Poet Joshua Mehigan (The Optimist, 2004, and Accepting the Disaster, 2014) grew up in upstate New York and earned a BA from SUNY-Purchase College and an MFA from Sarah Lawrence College. Winner of the Hollis Summers Poetry Prize, finalist for the Los Angeles Times Book Prize and named a Big Ten University Press Pick by ForeWord magazine, he has had poetry featured in several anthologies, including the Swallow Anthology of New American Poets (2009), Poetry: A Pocket Anthology (2007) and Writing Metrical Poetry (2006). His work has appeared in the New Criterion, Poetry and Poetry Daily, garnering numerous accolades and fellowships.
When asked how the impulse to write poetry formed his life, he says, “It’s complicated! It’s the thing I do every day, so it’s like a job, but it’s also a somewhat peculiar job. The economics of it are definitely supply-side. The possibilities are few, with respect to what I can do for money and also have time and energy to write.” Not being independently wealthy, he describes always trying to get a job that will allow him to write and also to live a reasonable life. “I am always trying to figure out how to make time and energy to write. It’s hard and frustrating work at times. But it has also obviously given me a tremendous amount of pleasure and satisfaction.”
Did you find poetry as a reader before you began to record your own thoughts?
Just the opposite! I started out mostly interested in writing, and not so much interested in reading. Most reading took work (I have a couple of learning disabilities that were undiagnosed until I was an adult). But, over six or seven years, I did begin to find poets and fiction and nonfiction writers who made me say, “I want to learn to do that!” The writers I looked to, and who inspired me to keep going, were poets like Alan Dugan, Gary Soto and Elizabeth Bishop, and fiction writers like Stephen Crane and Flannery O’Connor.
Does “being a poet” serve to separate you out of the crowd, or does it make your connection to others stronger?
Both! It separates me – most definitely! – in that I’m deeply into something, day in and day out, in a fairly intense way, that most people aren’t into at all. Most non-poets I’ve talked to over the years can’t name a living poet. But in my case, it also strengthens my connection to the crowd in that I am always trying to think about other people. When I was young, I wrote to Hayden Carruth once, and he gave me a very good piece of advice. He said to try to place my sympathies with other people. I’ve always hoped to understand something about people, and I’ve hoped, also, to communicate whatever I can learn about people to them.
Is poetry an art that comments on our society, or does it actually, proactively form our world?

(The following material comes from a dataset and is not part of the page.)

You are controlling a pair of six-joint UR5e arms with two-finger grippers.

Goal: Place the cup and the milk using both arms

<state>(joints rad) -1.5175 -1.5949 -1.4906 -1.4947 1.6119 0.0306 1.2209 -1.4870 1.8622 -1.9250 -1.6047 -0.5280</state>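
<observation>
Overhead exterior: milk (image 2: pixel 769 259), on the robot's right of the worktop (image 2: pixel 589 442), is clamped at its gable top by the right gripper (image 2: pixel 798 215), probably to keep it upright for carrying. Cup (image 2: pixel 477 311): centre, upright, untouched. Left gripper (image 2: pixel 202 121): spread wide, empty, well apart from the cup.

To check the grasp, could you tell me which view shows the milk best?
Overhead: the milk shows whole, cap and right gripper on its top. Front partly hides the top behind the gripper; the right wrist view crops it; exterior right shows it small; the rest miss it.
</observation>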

In terms of immediate cause-and-effect, it may be more of the former; but if you mean something like what William Shakespeare did in the 17th century and what Gwendolyn Brooks did in the 20th, then poetry in the US isn’t really read by enough people to form our world – not relative to more popular artforms like TV, music, movies et cetera, or even, say, memes on social media. Also, a lot of poetry doesn’t comment on society, really, or does so very elliptically. But I do think poetry helps form our world – of course! – or I wouldn’t bother with it. I just think its effect is probably very slow. It takes a long time to sink in. But I think good poetry lends gravity and permanence to the ideas it carries along with it!
How does writing poetry occur to you?
Constantly, inconveniently and usually in an extremely rough form.
You take on some sobering subject matter. Do you consider yourself a basically serious guy? Is there levity behind the words?
I do not consider myself an especially serious guy! I own at least two whoopee cushions. With my wife, family and good friends, I joke compulsively, usually in a scatological vein or in an attempt to shock them into laughing with extreme gallows humor. I wouldn’t describe my poems as funny, I guess; but when I write about very serious things, for the sake of irony I do occasionally use certain mildly amusing verse techniques. And even in some of the serious poems that I’ve kept stylistically very plain, I’ll often feel the presence there of something absurd and so maybe, occasionally, funny.
What inspires you?
Many, many things! Movies, fiction, nonfiction, science, poetry, nature, music, language I overhear, uncanny events, enigmatic occurrences, unusual states of mind, observing people, interaction with people, thinking, talking, sublime or horrible things that happen in real life, the need to articulate things, working out technical and mechanical problems in writing et cetera, et cetera, et cetera.
Mehigan will appear at the Honors Center in College Hall this Monday evening. The event, free and open to the public, is sponsored by the English Department and Creative Writing Program at SUNY-New Paltz.